Marcos olhou para baixo e aconselhou:
— É melhor esperarmos o Sr. Salazar sair, não acha?
Isabel assentiu, decidindo esperar ao lado de Marcos, já que não havia mais nada a fazer no momento.
Assim que Isabel se acomodou, sons sucessivos de objetos sendo estilhaçados ecoaram do escritório.
Os dois se entreolharam atônitos, e Isabel sussurrou com a voz trêmula:
— O Sr. Salazar nunca foi de quebrar as coisas assim, o que está acontecendo?
A mente de Marcos girava em busca de uma explicação, cogitando se o motivo seria o teste de paternidade.
Aquilo havia sido um segundo teste, afinal de contas!
Acreditando ser o único ciente e encarregado do assunto, Marcos respondeu:
— Talvez ele esteja devastado porque a Sra.
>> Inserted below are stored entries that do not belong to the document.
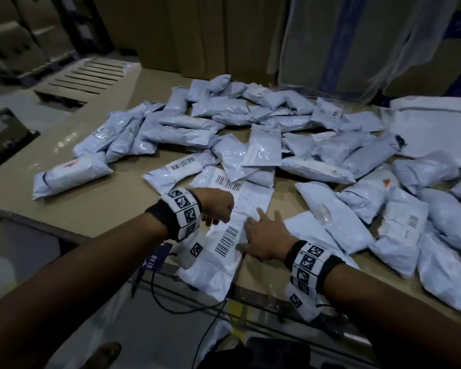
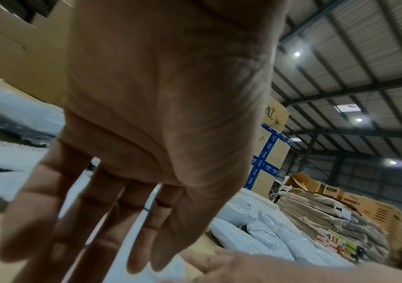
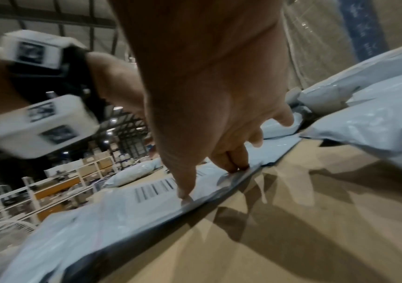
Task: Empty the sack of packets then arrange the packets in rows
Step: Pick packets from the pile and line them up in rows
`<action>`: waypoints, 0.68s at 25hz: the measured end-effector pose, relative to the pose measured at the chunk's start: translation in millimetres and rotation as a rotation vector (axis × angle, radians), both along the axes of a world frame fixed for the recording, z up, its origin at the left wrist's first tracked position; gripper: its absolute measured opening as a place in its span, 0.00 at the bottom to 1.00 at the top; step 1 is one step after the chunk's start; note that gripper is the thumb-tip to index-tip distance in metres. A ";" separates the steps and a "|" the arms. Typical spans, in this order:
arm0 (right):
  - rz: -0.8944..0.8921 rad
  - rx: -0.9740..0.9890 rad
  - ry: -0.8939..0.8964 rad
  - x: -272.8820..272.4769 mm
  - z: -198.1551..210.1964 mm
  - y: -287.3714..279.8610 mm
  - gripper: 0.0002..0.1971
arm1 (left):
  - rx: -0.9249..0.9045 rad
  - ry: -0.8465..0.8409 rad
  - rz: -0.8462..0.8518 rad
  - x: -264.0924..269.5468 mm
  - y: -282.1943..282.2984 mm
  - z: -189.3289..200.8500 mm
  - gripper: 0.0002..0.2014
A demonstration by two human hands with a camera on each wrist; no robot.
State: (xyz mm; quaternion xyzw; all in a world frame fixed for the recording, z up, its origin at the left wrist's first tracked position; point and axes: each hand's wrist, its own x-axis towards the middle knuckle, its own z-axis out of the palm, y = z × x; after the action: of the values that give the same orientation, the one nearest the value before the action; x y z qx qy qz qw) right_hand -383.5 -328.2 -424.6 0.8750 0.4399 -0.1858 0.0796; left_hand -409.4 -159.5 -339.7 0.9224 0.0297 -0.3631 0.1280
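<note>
Several pale blue and white packets (image 1: pixel 250 121) lie scattered over the tan table (image 1: pixel 104 203). A long white packet with barcodes (image 1: pixel 224 243) lies at the front, its near end hanging over the table edge. My left hand (image 1: pixel 217 209) hovers over this packet's left side, and the left wrist view shows its fingers (image 2: pixel 103 220) straight and holding nothing. My right hand (image 1: pixel 261 233) rests spread on the packet's right edge. There the thumb and fingertips (image 3: pixel 234 164) press the packet (image 3: pixel 146 189) onto the table (image 3: pixel 292 210). The flattened white sack (image 1: pixel 437 123) lies at the back right.
More packets (image 1: pixel 399 235) crowd the right side of the table, and one lies alone at the left (image 1: pixel 69 177). Tall cardboard boxes (image 1: pixel 197 35) and plastic-wrapped boxes (image 1: pixel 357 43) stand behind. A slatted pallet (image 1: pixel 85 75) sits back left. A black cable (image 1: pixel 171 302) hangs below the front edge.
</note>
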 end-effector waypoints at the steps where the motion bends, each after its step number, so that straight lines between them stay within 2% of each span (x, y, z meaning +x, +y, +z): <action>1: -0.065 -0.006 0.026 5.6 -4.2 -1.0 0.43 | -0.004 -0.005 -0.023 -8.9 2.1 -4.2 0.11; 4: -0.123 0.051 0.046 13.3 -7.4 -10.4 0.38 | 0.029 -0.057 -0.151 -41.9 1.6 -26.4 0.21; 7: -0.125 0.155 -0.048 11.5 1.1 -21.9 0.32 | 0.031 -0.147 -0.164 -73.9 -4.5 -57.6 0.33; 10: -0.246 0.233 -0.049 10.7 6.5 -41.4 0.31 | 0.130 -0.231 -0.175 -83.4 -13.7 -88.2 0.41; 13: -0.364 0.308 -0.082 5.2 7.0 -69.8 0.30 | 0.203 -0.356 -0.120 -76.2 -27.3 -112.4 0.40; 15: -0.438 0.340 -0.091 -2.3 7.8 -90.4 0.35 | 0.201 -0.419 -0.057 -71.5 -37.2 -118.6 0.38; 17: -0.511 0.331 -0.097 -14.6 9.1 -113.4 0.34 | 0.218 -0.440 0.001 -75.7 -52.3 -116.5 0.37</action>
State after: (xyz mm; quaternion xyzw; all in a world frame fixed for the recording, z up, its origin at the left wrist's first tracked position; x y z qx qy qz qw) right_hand -398.1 -441.6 -415.6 0.9662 0.2258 -0.0836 -0.0926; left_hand -485.1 -211.8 -456.2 0.9877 0.0403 -0.1480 0.0312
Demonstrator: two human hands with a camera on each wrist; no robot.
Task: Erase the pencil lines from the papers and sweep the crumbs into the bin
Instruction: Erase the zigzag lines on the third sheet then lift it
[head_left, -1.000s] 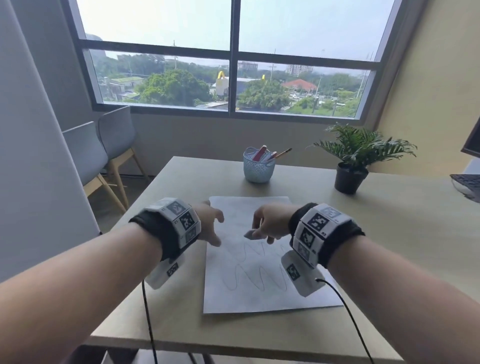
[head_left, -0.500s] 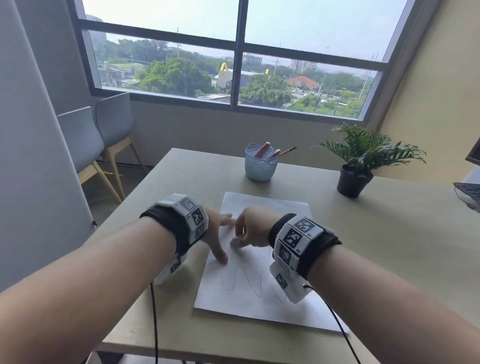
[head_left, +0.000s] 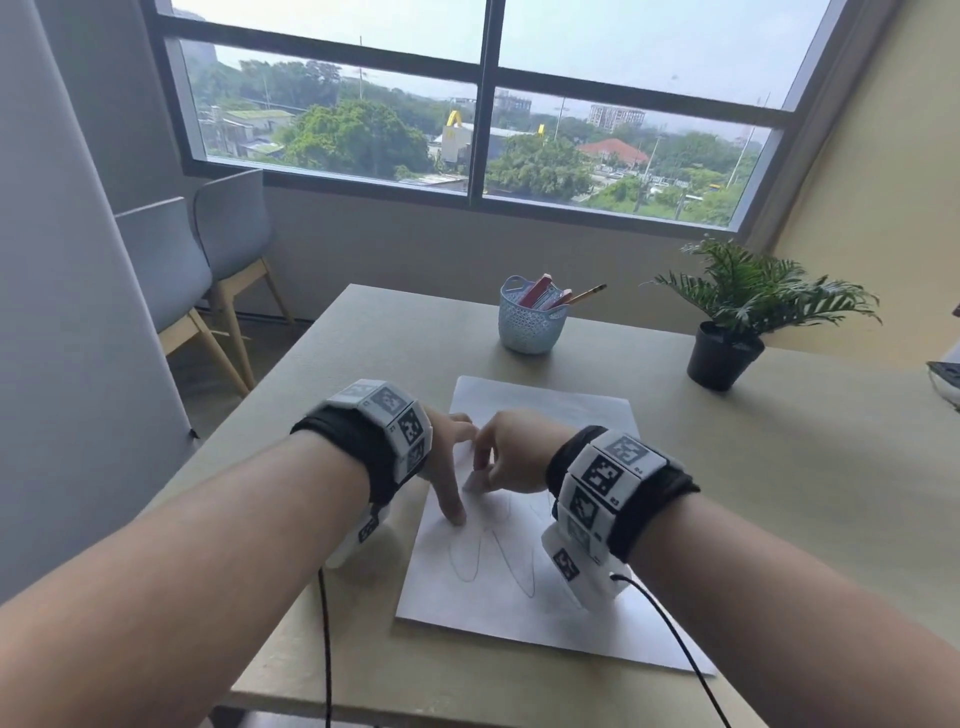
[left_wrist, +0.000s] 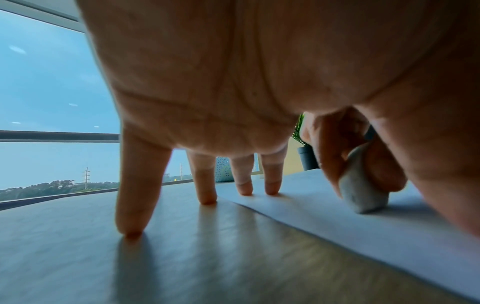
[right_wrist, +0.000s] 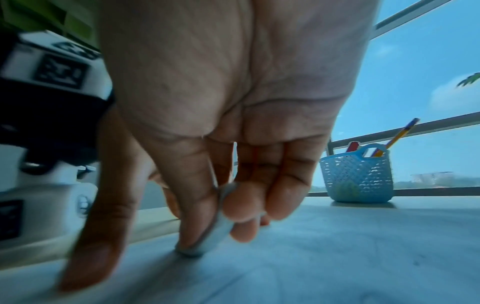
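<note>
The right hand (head_left: 511, 457) has slid its eraser (head_left: 474, 480) leftward, near the basket (head_left: 527, 322).

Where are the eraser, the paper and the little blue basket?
eraser (left_wrist: 363, 193), left wrist view, its grey lower end.
paper (head_left: 519, 613), head view, bare near part.
little blue basket (head_left: 524, 325), head view, its woven wall.

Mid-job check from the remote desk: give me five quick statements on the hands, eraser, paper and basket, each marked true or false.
1. The right hand pinches the eraser against the paper. True.
2. The left hand is lifted clear of the table. False: its spread fingers press down, some on the paper, some on the table.
3. The pencil lines are all gone. False: wavy lines still show.
4. The blue basket holds a pencil. True.
5. The potted plant stands on the paper. False: it stands apart, on the table.
</note>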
Ema desapareceu...
Isabel suspirou profundamente e lamentou:
— Quando voltei da minha terra natal e a vi no Solar do Vale, pensei genuinamente que os dois tivessem se reconciliado.
A preocupação de Isabel por Ema era palpável, pois não imaginava para onde uma mulher grávida e solitária poderia ir.
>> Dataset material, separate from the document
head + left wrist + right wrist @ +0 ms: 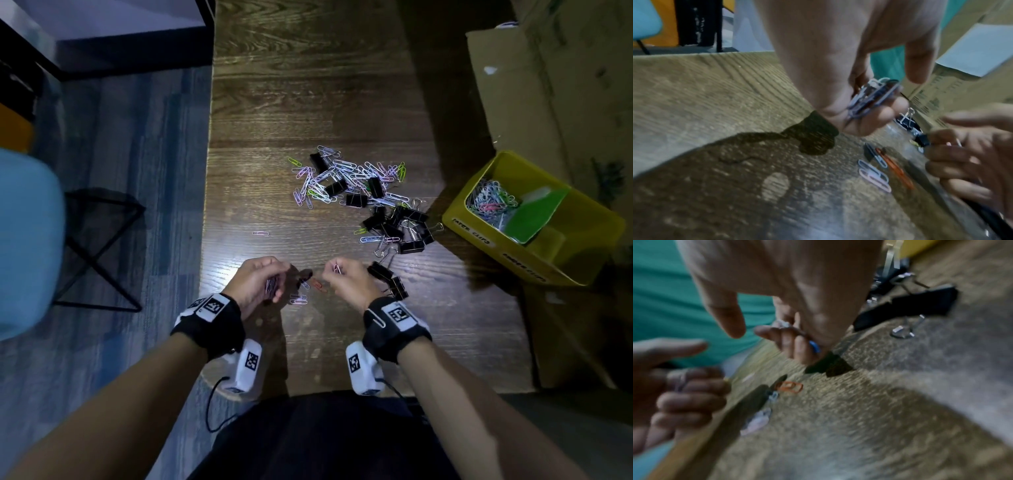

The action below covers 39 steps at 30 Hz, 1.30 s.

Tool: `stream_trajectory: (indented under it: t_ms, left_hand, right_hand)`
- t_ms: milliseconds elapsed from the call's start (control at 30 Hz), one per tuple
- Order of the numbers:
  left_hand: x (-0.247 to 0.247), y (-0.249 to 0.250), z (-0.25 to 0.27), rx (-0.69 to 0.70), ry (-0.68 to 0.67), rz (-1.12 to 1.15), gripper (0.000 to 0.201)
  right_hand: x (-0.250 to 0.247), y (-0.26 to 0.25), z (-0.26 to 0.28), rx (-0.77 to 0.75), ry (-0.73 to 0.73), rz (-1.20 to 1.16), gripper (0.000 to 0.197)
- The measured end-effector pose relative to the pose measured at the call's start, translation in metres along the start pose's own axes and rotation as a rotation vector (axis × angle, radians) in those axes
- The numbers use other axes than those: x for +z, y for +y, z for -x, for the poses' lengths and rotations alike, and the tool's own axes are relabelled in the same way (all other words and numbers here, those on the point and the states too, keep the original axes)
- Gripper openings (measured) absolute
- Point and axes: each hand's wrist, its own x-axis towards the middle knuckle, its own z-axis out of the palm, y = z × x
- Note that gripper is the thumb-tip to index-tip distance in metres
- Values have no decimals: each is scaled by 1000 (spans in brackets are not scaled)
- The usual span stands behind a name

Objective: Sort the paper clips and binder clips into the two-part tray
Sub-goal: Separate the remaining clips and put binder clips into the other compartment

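Observation:
My left hand (260,281) curls round a bunch of paper clips (873,97) just above the near part of the wooden table (308,102). Close on its right, my right hand (346,279) grips a few paper clips (337,269) in its curled fingers. Between the hands lie an orange paper clip (317,284) and pale ones (298,299). A mixed heap of paper clips (346,178) and black binder clips (400,222) lies farther off. The yellow two-part tray (479,236) stands at the right with paper clips (489,202) in its far part.
Two black binder clips (387,277) lie right beside my right hand. A lone pink clip (261,233) lies left of the heap. Cardboard boxes (548,85) stand at the right behind the tray. A light blue chair (27,240) stands off the table's left edge.

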Motion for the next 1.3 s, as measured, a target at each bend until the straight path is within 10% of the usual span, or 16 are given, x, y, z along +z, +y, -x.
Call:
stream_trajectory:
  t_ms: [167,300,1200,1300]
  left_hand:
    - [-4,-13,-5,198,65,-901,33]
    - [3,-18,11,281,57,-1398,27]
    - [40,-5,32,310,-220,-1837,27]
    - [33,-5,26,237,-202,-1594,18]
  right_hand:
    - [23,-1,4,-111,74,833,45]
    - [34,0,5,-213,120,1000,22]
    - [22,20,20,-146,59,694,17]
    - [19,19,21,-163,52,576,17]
A família Pacheco certamente não seria de nenhuma ajuda, deixando um futuro incerto para Ema.
Com o coração pesado, Isabel concluiu que o celular de Tânia poderia ser entregue a Alípio em outro momento, despedindo-se de Marcos antes de descer as escadas.
Marcos permaneceu estoico junto à porta do escritório, aguardando as ordens de Alípio.
No entanto, ele recebeu apenas uma breve mensagem de texto:
— Pode ir para casa agora.
Ao chegar em casa, Tânia desabou no chão da sala, soluçando incontrolavelmente:
— Mãe, todos no Solar do Vale estão dizendo que a Ema fugiu... — Chorava Tânia copiosamente. — O Alípio interrogou cada pessoa para saber se alguém a ajudou a escapar e acabou me expulsando de lá, estragando as minhas chances com os jovens ricos que eu tinha acabado de conhecer...
— A Ema sabe disso? Nós crescemos juntas durante toda a vida, como ela pode não ser filha de vocês? De onde vocês a trouxeram?
Catarina coçou a cabeça, exalando pura irritação ao responder:
— Ela não sabe de nada e você vai fingir que também não ouviu! Não se meta em assuntos de adultos.
Tânia protestou com veemência:
— Eu já sou adulta, por que vocês não podem me contar a verdade?
A fúria de Catarina transbordou em um grito estridente:
— O que mudaria se você soubesse? A culpa de tudo isso é do inútil do pai de vocês!
Ao proferir as palavras venenosas, Catarina fuzilou Luís com um olhar carregado de ódio.
Luís soltou um suspiro exausto e ponderou com resignação:
— Por que a culpa sempre recai sobre mim? A empresa está muito mais estável agora e nós não passaremos mais necessidades no futuro, então parem com essa gritaria inútil.